___ Source material
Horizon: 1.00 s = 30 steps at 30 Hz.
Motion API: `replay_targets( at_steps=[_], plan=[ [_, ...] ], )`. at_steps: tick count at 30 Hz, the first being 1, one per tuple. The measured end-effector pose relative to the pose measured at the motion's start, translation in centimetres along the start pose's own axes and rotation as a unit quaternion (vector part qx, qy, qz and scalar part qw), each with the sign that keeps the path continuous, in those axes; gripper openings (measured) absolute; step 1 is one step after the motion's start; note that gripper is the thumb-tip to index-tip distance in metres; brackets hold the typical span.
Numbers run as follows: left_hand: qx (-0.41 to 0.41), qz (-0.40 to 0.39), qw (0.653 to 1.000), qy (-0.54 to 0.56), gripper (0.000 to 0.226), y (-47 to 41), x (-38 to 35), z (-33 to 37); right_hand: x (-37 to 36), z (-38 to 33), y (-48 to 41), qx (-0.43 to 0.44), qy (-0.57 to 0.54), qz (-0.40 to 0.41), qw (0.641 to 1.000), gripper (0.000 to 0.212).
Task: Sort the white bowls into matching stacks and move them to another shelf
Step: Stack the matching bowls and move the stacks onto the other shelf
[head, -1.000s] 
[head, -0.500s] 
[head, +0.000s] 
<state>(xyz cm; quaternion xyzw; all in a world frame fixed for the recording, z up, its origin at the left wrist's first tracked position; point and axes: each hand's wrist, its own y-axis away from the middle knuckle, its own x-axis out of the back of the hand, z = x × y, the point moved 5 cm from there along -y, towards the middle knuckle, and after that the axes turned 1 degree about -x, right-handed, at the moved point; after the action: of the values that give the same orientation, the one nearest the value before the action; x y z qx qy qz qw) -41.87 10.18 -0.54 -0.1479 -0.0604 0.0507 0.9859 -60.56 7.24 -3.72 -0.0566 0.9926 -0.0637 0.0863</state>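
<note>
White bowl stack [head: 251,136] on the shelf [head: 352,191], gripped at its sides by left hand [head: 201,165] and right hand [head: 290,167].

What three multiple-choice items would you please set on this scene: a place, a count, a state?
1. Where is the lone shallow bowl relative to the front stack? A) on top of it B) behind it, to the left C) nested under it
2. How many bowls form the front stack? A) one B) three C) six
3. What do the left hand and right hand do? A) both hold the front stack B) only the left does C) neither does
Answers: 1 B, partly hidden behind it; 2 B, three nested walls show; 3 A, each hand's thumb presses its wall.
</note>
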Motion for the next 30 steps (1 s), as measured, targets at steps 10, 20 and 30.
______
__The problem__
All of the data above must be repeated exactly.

__Response box__
Horizon: 1.00 s = 30 steps at 30 Hz.
Motion API: `replay_targets( at_steps=[_], plan=[ [_, ...] ], )`. at_steps: tick count at 30 Hz, the first being 1, one per tuple. The measured end-effector pose relative to the pose measured at the motion's start, translation in centimetres along the start pose's own axes and rotation as a unit quaternion (vector part qx, qy, qz and scalar part qw), each with the sign that keeps the path continuous, in those axes; gripper openings (measured) absolute; step 1 is one step after the motion's start; note that gripper is the thumb-tip to index-tip distance in metres; brackets hold the typical span.
Numbers run as follows: left_hand: qx (-0.41 to 0.41), qz (-0.40 to 0.39), qw (0.653 to 1.000), qy (-0.54 to 0.56), gripper (0.000 to 0.226), y (-47 to 41), x (-38 to 35), z (-33 to 37); right_hand: x (-37 to 36), z (-38 to 33), y (-48 to 41), qx (-0.43 to 0.44), qy (-0.57 to 0.54), qz (-0.40 to 0.41), qw (0.641 to 1.000), gripper (0.000 to 0.212).
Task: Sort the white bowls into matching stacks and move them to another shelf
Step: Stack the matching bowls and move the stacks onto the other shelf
[head, -1.000s] 
[head, -0.500s] 
[head, +0.000s] 
<state>(xyz cm; quaternion xyzw; all in a world frame fixed for the recording, z up, its origin at the left wrist's first tracked position; point and axes: each hand's wrist, its own y-axis away from the middle knuckle, its own x-axis out of the back of the hand, z = x × y, the point moved 5 cm from there along -y, towards the middle knuckle, and after that the axes turned 1 degree about -x, right-handed, at the moved point; after the action: of the values that give the same orientation, the one nearest the value before the action; x y z qx qy qz qw) -41.87 10.18 -0.54 -0.1479 -0.0604 0.0507 0.9859 -60.56 7.24 -3.72 -0.0566 0.9926 -0.0637 0.0863</state>
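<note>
White bowl stack [head: 251,136] on the shelf [head: 352,191], gripped at its sides by left hand [head: 201,165] and right hand [head: 290,167].

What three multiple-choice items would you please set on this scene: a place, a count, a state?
1. Where is the lone shallow bowl relative to the front stack? A) on top of it B) behind it, to the left C) nested under it
2. How many bowls form the front stack? A) one B) three C) six
3. What do the left hand and right hand do? A) both hold the front stack B) only the left does C) neither does
Answers: 1 B, partly hidden behind it; 2 B, three nested walls show; 3 A, each hand's thumb presses its wall.
</note>
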Motion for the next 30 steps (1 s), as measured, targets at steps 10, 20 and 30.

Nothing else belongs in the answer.